» **INSTRUCTIONS TO FOLLOW**: What you produce should be the lines from the line containing "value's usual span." through the last line below, both ends included, reproduced exactly and without pictures.

» **PROVIDED DATA**:
.....

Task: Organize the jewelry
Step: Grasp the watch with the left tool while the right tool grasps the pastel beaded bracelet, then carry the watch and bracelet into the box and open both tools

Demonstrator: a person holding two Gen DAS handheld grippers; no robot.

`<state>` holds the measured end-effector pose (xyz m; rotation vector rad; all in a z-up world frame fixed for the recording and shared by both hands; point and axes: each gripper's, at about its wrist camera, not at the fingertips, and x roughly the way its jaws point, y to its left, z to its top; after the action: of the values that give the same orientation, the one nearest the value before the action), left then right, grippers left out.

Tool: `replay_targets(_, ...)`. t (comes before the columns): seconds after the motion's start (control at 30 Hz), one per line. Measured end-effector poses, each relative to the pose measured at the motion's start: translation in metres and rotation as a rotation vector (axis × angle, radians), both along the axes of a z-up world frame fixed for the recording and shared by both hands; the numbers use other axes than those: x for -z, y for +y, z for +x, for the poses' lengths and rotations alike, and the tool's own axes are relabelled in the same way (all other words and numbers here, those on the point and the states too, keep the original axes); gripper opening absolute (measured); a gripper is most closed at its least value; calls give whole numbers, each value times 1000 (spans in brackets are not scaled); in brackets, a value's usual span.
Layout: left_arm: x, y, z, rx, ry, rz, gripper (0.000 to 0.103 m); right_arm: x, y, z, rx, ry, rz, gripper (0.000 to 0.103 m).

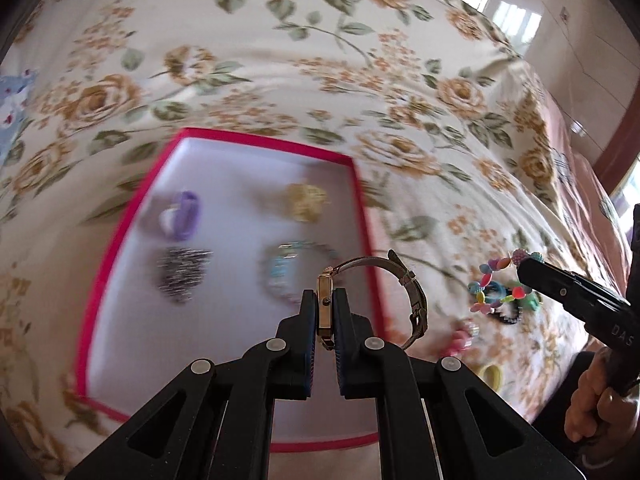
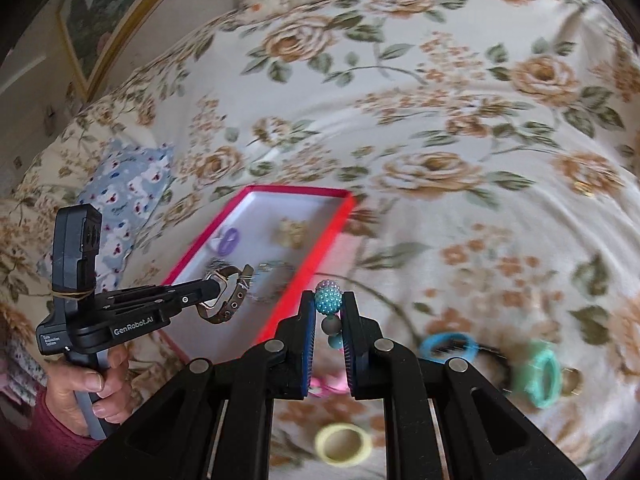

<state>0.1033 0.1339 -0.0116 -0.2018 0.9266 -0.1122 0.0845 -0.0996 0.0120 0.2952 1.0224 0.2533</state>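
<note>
a: left wrist view: the left gripper [image 1: 324, 312] is clamped on a gold wristwatch [image 1: 326, 304], held over the right edge of the red-rimmed tray [image 1: 360, 200].

b: and the right gripper [image 2: 328, 312] pinches a beaded bracelet [image 2: 328, 300] above the floral bedspread [image 2: 460, 120], near the tray's edge.

a: so it's the carrying step. next, each piece needs lowering onto a bare patch of the tray before the jaws let go.
</note>
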Motion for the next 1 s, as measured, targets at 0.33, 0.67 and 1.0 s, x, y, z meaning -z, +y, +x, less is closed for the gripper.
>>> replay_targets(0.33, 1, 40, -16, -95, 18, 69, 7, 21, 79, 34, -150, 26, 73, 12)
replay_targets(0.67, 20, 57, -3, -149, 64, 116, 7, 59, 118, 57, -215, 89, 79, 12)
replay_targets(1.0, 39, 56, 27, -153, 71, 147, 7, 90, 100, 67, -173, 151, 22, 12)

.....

» **ANSWER TO THIS TASK**:
Tool: `replay_targets(_, ...)`. t (comes before the columns): seconds after the motion's start (control at 30 Hz), one per line. Measured end-effector poses, each relative to the pose measured at the motion's start: translation in metres and rotation as a rotation vector (axis × angle, radians), both along the axes of a z-up world frame fixed for the recording and shared by both hands; the numbers use other axes than those: x for -z, y for +y, z for +x, for the poses' lengths and rotations alike, and the tool's own axes are relabelled in the same way (all other words and numbers here, those on the point and the states too, keep the original axes); gripper opening absolute (measured); a gripper is most closed at its least value; calls give whole numbers, each value times 1000 (spans in brackets are not scaled); in brackets, a value's usual span.
Layout: left_arm: x, y, z, rx, ry, rz, gripper (0.000 to 0.103 m); right_arm: x, y, z, rx, ry, rz, gripper (0.000 to 0.103 m).


<state>0.1033 0.1339 -0.0116 -0.2018 0.9266 -0.1122 0.0845 -0.0996 0.0120 0.2952 1.0224 0.2533</state>
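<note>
a: left wrist view: the left gripper [image 1: 324, 312] is clamped on a gold wristwatch [image 1: 326, 304], held over the right edge of the red-rimmed tray [image 1: 360, 200].

b: and the right gripper [image 2: 328, 312] pinches a beaded bracelet [image 2: 328, 300] above the floral bedspread [image 2: 460, 120], near the tray's edge.

a: so it's the carrying step. next, each piece needs lowering onto a bare patch of the tray before the jaws let go.
</note>
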Motion for the next 1 s, as measured, targets at 0.33, 0.67 and 1.0 s, x, y, z meaning -z, +y, +x, less is closed for the gripper.
>>> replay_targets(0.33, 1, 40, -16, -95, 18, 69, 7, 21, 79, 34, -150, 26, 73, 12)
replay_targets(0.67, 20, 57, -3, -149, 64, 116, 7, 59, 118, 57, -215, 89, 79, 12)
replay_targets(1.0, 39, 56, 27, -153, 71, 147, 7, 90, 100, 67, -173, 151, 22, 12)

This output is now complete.